**Work required:**
Every line of the listing should be retyped exactly, but none of the pictures should be.
--- --- ---
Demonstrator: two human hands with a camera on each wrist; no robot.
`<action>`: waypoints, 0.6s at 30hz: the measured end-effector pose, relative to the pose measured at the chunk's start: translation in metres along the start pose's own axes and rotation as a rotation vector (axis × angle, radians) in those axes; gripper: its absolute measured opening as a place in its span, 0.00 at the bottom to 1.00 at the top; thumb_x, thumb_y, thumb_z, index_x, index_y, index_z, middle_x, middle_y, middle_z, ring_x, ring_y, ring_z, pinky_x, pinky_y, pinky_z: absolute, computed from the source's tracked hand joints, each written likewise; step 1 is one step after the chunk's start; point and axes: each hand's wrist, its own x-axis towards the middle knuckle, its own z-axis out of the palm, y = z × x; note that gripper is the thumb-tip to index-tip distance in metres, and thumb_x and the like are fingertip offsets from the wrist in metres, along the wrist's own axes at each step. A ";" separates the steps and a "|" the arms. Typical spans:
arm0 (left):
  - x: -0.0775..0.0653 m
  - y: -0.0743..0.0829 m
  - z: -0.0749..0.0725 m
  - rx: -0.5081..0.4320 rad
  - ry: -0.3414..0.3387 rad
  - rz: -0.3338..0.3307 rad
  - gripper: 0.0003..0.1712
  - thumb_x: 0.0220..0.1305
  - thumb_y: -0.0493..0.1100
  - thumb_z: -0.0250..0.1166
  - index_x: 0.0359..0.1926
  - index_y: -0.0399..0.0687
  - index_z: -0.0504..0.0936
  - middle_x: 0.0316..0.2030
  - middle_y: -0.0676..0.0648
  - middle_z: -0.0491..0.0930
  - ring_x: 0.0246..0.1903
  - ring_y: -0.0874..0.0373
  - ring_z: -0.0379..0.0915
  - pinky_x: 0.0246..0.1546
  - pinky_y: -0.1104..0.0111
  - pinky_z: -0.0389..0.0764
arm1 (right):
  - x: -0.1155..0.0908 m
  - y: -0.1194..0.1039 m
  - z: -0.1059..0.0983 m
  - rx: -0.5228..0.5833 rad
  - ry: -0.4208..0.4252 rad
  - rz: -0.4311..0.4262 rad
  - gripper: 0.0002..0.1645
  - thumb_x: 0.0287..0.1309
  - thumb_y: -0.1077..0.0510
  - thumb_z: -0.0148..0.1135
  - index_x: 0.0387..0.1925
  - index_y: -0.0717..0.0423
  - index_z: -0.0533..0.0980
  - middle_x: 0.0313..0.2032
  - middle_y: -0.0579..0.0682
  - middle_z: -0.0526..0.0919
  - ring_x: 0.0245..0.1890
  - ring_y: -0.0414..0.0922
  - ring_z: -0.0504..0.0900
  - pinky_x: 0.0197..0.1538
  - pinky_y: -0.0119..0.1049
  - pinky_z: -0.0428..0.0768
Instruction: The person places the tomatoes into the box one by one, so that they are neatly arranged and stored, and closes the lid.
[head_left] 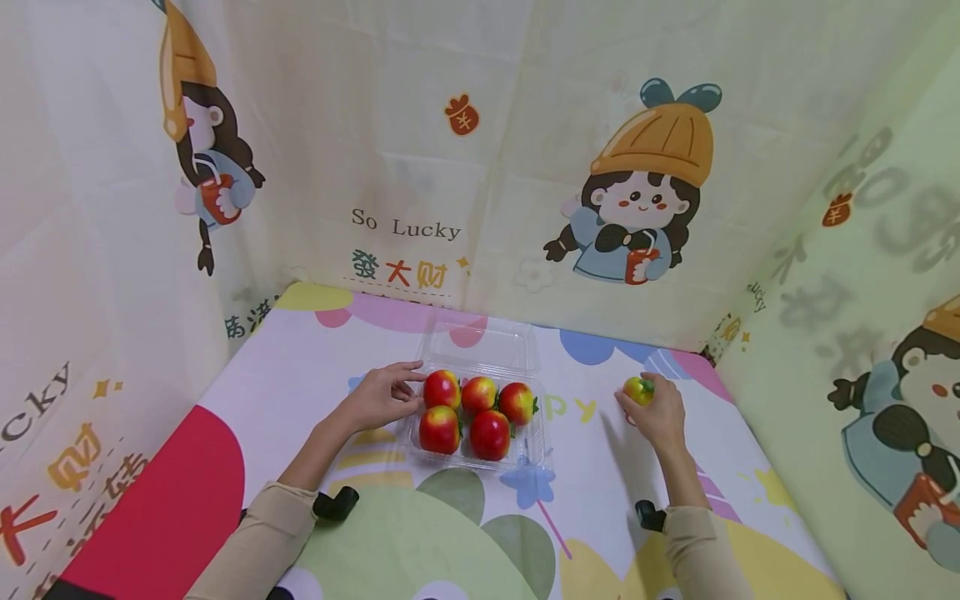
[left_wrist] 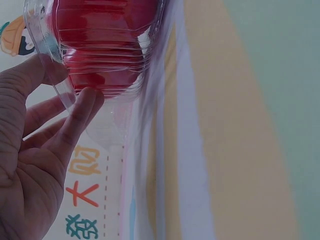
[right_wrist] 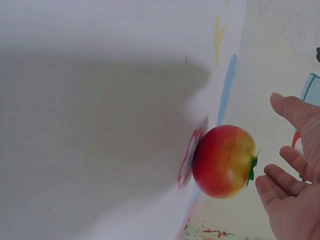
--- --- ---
**Exercise response:**
Demonstrator: two human hands with a camera on each wrist; no robot.
`<action>`: waypoints, 0.6s at 30hz: the measured end-effector pose, relative to the pose measured at the chunk's start: translation in metres along the start pose's own axes and rotation as a rotation vector (axis × angle, radians) in those axes; gripper: its absolute measured opening as a place in its span, 0.00 at the bottom to 1.00 at the top; thumb_x, thumb_y, thumb_z, index_x, index_y, index_z, middle_x, middle_y, middle_z, ring_x, ring_y, ring_z, pinky_x, pinky_y, pinky_z: absolute, computed from the source's tracked hand joints, each written likewise; step 1 is one step after the chunk's start; point and axes: each hand's wrist, its own x-axis towards the middle knuckle, its own z-axis out of the palm, y = z × x; note that gripper is the thumb-tip to index-tip distance in metres, and thumb_x and the like are fingertip offsets from the wrist in metres, along the wrist's own axes at each step. A ";" separates the steps and a "|" the arms. Typical spans:
arm0 (left):
  - x: -0.0775..0.0653 m
  - y: -0.0743..0.0829 m
  - z: -0.0749..0.0725 m
  - rx: -0.5081..0.4320 rad
  - ry: -0.3414..0.3387 rad
  - rz: -0.3338..0.3307 rad
  - gripper: 0.0003..0.1712
  - thumb_x: 0.0220..0.1305
  - thumb_y: -0.0493..0.1100
  - thumb_z: -0.0250..0.1166
  - index_x: 0.0359..0.1926
  - index_y: -0.0399..0.0687
  - index_z: -0.0504..0.0936
  - middle_x: 0.0316..0.2030
  - middle_y: -0.0676..0.0648
  - middle_z: -0.0491..0.0930
  - ring_x: 0.0246..0.1903
  - ring_y: -0.0874..0.0373
  - ring_z: -0.0379..0.0915
  - pinky_x: 0.0246..0.1546
  - pinky_y: -0.1104..0.0111
  - pinky_z: -0.0389..0.0764
arm1 (right):
  - x: -0.1155..0.0908 m
  - y: -0.1194..0.1039 m
  - z: -0.1059..0.0983 m
  - rx: -0.5228..0.5833 rad
  - ry: -0.4208..0.4252 rad
  - rz: -0.4311..0.4262 rad
  - gripper: 0.0002..0.1645
  - thumb_x: 0.0287..0.1309
  - thumb_y: -0.1077..0.0510
  - thumb_z: -0.0148..0.1135
  - index_x: 0.0387..0.1925
  - index_y: -0.0717..0.0423
  - index_z: -0.0533..0.0980
  - middle_x: 0.0313..0.2032
  - middle_y: -0.0579..0.0682
  - middle_z: -0.0526..0.0919
  - ring_x: 0.0245..0.1890
  - ring_y: -0.0414..0.0922
  - ring_z: -0.0504..0.0900
  - pinky_x: 0.0197..0.1538
  - pinky_y: -0.0119..0.1049
  - pinky_z: -0.0428..0.0768
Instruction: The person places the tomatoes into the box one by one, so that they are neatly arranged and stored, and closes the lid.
[head_left] 
[left_wrist] 
[right_wrist] 

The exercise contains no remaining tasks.